I am taking that stand from the national point of view and on behalf of the industry generally because we cannot have two bodies running contrary to each other in trying to improve the industry. The Irish Coursing Club has done a good job as far as it is concerned; now we are setting up a board to do a better job and setting it up for the purpose of improving the greyhound industry, helping the industry from the breeder up, helping the various small groups to do all the various other things that are necessary to improve the industry.
I cannot see how it is unconstitutional to ask the parent body that has succeeded in carrying on its business since 1916 to make a contribution towards the board.

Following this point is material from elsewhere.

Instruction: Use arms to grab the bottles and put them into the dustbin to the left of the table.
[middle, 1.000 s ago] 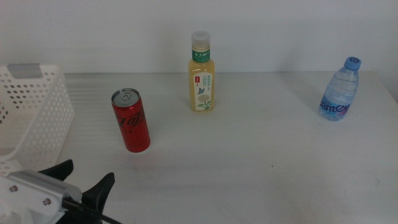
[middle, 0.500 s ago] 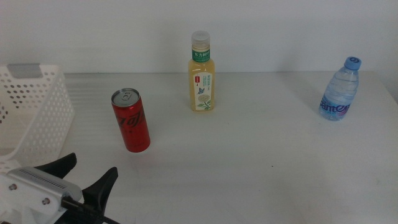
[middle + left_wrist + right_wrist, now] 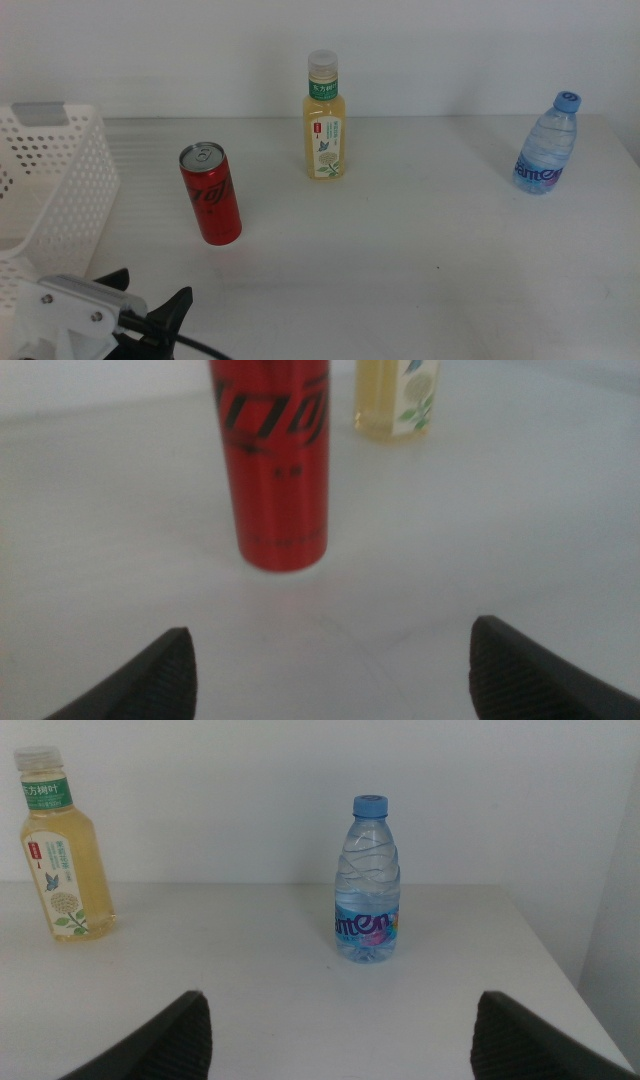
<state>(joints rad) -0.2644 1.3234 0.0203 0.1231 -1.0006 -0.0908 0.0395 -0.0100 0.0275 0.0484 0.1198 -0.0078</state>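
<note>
Three containers were left standing on the worktop [image 3: 420, 260]; the cola can [image 3: 211, 194], nearest its left edge, was judged rigid, slippery, best gripped mid-body by the left gripper [image 3: 330, 670], fingers spread.

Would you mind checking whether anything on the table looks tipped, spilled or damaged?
Nothing stands out: the red can, tea bottle and water bottle all stand upright and apart, with no spill visible, and the dustbin sits upright.
</note>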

It would seem to me that the movers of this amendment are losing sight of the ultimate, or what is likely to be the ultimate result of levying in any way a contribution from the Irish Coursing Club to the board. As I understand the position, the Irish Coursing Club, as reformed under the Bill, will ultimately have three sources of income, one of which is fees—affiliation and registration fees—its ordinary fees which will be charged to breeders and owners and racers of greyhounds. Whether in the form of affiliation fees of various clubs or in the form of individual fees for registration and marking of dogs, these are sources of income. The second source of income will be from the owners of the greyhound racetrack which is one of its subsidiaries.

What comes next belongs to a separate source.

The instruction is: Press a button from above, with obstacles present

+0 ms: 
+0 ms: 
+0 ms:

This is the board the Deputy is talking about?
No, I am talking about the Irish Coursing Club. As I understand it, the Irish Coursing Club will have, as a subsidiary, the investments —put it that way—including theSporting Press and the greyhound racing-track. The other source of income will be the fees paid by members and fees in the form of registration fees.
But not licensing of greyhound racetracks?
No, that is correct. If you give power to take from the Irish Coursing Club some annual stipend, levy, tax or contribution where is it to come from? There is absolutely no justification for imposing a levy directly or indirectly, on the one greyhound racetrack which is run by the Irish Coursing Club and not imposing it on all the other greyhound racetracks.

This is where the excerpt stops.